* [Try it]
Return each line of the data below unchanged, please.

##### Input data #####

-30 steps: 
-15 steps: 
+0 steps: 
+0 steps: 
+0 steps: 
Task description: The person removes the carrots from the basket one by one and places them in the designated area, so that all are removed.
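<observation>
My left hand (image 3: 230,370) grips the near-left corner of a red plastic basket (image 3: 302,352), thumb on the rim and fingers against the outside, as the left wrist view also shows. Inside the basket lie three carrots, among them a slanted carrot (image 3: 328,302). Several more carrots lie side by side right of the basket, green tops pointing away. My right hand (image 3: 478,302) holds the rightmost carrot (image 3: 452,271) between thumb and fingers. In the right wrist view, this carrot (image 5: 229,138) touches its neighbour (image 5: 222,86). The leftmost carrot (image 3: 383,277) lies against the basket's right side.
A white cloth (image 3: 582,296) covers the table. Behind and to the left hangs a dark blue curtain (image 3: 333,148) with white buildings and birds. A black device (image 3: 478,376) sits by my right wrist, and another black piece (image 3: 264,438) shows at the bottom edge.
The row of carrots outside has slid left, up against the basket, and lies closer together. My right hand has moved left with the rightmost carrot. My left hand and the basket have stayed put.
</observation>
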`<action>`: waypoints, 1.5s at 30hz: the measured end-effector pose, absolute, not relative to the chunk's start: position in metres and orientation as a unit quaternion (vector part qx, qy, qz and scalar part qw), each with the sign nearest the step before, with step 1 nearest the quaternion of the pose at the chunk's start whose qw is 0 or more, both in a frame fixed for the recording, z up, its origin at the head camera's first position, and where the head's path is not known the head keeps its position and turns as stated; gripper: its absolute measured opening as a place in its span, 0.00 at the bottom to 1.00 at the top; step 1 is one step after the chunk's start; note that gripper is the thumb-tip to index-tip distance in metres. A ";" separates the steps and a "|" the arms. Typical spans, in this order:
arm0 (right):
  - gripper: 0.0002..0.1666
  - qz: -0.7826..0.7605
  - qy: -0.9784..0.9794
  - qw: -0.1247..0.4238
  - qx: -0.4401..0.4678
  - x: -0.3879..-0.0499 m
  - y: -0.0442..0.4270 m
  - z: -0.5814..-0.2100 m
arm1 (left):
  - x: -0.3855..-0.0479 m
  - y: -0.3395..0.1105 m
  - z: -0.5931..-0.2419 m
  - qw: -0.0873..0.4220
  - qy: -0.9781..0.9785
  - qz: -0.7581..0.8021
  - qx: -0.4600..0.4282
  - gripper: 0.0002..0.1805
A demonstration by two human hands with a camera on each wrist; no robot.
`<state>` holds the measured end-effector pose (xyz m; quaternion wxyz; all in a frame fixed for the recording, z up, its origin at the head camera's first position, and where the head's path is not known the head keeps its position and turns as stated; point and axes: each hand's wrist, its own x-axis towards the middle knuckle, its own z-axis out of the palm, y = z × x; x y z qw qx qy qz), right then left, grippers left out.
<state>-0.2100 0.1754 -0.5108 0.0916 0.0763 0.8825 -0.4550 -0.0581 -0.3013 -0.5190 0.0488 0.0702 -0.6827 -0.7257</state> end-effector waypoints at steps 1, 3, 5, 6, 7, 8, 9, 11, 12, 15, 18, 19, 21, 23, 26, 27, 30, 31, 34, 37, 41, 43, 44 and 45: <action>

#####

* [Response below]
-30 steps: 
-15 steps: 
+0 steps: 
+0 steps: 
+0 steps: 
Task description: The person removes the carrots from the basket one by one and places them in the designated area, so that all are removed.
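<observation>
My left hand (image 3: 230,370) grips the near-left corner of a red plastic basket (image 3: 302,352), thumb on the rim and fingers against the outside, as the left wrist view also shows. Inside the basket lie three carrots, among them a slanted carrot (image 3: 328,302). Several more carrots lie side by side right of the basket, green tops pointing away. My right hand (image 3: 478,302) holds the rightmost carrot (image 3: 452,271) between thumb and fingers. In the right wrist view, this carrot (image 5: 229,138) touches its neighbour (image 5: 222,86). The leftmost carrot (image 3: 383,277) lies against the basket's right side.
A white cloth (image 3: 582,296) covers the table. Behind and to the left hangs a dark blue curtain (image 3: 333,148) with white buildings and birds. A black device (image 3: 478,376) sits by my right wrist, and another black piece (image 3: 264,438) shows at the bottom edge.
The row of carrots outside has slid left, up against the basket, and lies closer together. My right hand has moved left with the rightmost carrot. My left hand and the basket have stayed put.
</observation>
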`<action>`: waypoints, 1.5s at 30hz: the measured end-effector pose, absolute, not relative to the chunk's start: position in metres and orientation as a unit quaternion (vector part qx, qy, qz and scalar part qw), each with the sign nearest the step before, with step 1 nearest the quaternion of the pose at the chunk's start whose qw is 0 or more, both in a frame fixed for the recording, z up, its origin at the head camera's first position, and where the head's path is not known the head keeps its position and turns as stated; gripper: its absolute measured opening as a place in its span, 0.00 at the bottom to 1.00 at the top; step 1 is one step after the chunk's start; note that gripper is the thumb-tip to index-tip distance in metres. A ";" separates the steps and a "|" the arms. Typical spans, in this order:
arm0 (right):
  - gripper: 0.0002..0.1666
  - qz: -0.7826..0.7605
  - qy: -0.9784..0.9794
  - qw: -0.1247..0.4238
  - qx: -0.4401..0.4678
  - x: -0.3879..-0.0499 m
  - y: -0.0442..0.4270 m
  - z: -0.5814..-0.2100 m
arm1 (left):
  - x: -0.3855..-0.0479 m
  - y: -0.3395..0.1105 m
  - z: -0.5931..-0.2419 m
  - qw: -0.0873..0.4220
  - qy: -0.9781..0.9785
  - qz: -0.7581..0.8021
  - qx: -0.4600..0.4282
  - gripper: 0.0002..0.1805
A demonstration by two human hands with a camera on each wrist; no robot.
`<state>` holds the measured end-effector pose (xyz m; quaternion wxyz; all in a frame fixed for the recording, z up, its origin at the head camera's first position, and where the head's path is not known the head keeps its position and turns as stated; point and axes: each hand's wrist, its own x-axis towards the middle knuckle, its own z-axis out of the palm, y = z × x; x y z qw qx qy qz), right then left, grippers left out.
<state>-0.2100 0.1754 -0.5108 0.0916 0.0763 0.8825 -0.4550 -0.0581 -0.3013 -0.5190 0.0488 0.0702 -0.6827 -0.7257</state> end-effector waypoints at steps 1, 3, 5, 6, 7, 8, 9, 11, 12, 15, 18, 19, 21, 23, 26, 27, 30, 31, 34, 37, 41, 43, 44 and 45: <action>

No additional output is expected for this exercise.